Perhaps the most thoroughly reported was the latest twist in the story of Rep. Michael Grimm (R-N.Y.), who was re-elected in November despite a battery of federal tax and immigration charges against him, and who copped a plea bargain last week that probably will lead to jail time.
The Staten Island congressman also obtained notoriety by threatening, while cameras rolled, to toss a journalist off the balcony in the House chamber when the latter asked a question about the criminal charges. Although he pled guilty to the single charge, Grimm has announced that he will not resign; if he does not do so, he faces the possibility of ejection from the House.
Grimm's legal problems centered around a restaurant he once owned in Manhattan and on his political fundraising. In addition to seriously understating the income from the eating establishment to avoid taxes, Grimm was charged with employing at least one illegal alien (his reaction: everybody does it).
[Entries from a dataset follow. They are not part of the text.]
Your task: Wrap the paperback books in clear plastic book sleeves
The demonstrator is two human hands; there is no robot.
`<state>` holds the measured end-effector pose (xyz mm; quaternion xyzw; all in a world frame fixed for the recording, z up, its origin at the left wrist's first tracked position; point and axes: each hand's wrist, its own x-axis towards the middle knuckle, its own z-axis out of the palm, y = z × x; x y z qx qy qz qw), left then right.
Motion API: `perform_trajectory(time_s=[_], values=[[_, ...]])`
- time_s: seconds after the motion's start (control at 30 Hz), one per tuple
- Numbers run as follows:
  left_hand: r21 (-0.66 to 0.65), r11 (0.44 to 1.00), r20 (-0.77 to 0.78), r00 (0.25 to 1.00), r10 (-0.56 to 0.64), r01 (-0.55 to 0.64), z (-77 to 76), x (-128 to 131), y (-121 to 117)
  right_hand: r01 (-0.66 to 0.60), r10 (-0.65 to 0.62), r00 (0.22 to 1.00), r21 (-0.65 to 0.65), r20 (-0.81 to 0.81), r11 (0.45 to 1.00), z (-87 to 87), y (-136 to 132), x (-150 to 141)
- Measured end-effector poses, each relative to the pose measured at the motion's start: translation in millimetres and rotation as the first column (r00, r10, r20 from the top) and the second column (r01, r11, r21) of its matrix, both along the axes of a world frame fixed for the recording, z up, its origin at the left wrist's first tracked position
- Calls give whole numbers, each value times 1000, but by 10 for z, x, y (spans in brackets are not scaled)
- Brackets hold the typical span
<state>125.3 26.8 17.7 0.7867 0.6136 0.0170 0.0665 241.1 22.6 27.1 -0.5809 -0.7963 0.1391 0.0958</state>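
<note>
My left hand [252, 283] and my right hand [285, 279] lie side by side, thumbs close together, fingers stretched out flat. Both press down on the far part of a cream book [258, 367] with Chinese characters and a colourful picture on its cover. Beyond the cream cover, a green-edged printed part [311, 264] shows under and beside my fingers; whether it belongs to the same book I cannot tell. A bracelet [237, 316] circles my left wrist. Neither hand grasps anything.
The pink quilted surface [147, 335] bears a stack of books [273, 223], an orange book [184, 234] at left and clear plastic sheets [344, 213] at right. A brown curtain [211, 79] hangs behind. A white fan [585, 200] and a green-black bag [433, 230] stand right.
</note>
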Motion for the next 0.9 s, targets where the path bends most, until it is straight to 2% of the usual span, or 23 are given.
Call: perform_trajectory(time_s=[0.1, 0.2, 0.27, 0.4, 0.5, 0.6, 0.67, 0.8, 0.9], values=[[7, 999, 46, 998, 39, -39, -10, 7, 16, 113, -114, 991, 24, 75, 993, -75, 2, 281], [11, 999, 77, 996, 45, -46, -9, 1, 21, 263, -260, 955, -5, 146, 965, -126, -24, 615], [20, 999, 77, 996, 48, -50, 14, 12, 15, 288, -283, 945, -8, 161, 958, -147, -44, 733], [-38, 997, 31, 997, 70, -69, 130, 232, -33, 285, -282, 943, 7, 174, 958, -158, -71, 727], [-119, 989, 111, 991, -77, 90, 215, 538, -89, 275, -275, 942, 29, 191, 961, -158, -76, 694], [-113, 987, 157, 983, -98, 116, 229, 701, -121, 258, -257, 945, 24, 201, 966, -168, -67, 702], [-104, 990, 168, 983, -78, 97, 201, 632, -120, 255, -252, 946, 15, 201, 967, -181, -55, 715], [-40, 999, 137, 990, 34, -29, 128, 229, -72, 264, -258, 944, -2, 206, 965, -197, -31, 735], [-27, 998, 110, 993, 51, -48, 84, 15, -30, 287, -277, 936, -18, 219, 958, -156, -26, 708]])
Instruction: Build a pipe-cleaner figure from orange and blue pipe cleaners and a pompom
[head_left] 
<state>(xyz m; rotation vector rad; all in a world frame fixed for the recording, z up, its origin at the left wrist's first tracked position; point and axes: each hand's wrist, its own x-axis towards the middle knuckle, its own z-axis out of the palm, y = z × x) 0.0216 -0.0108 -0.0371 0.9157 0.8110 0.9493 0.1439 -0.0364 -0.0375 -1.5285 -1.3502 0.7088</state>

Further, for years his main fundraiser was an illegal alien from Israel named Ofer Biton; Biton, in turn, pled guilty, separately, to visa fraud. His crime: he said on an immigrant investor (EB-5) application that the money he used for his half-million investment had been secured legally, when, in fact, he got it through extortion. Biton was also charged with fundraising violations in connection with Grimm's campaigns.
The Republicans, however, did not have a monopoly on immigration-fraud-tainted fundraisers: There is the story of Estefania Isaias from Ecuador:
[She] had been barred from coming to the United States after being caught fraudulently obtaining visas for her maids. But the ban was lifted at the request of the State Department under former Secretary of State Hillary Rodham Clinton so that Ms. Isaias could work for an Obama fund-raiser with close ties to the administration.
The family, the report continued, "which has been investigated by federal law enforcement agencies of suspicion on money laundering and immigration fraud, has made hundreds of thousands of dollars in contributions to American political campaigns in recent years."
The administration has also refused to extradite two family members to Ecuador where they "were sentenced in absentia in 2012 to eight years in prison, accused of running their bank into the ground and then presenting false balance sheets to profit from bailout funds."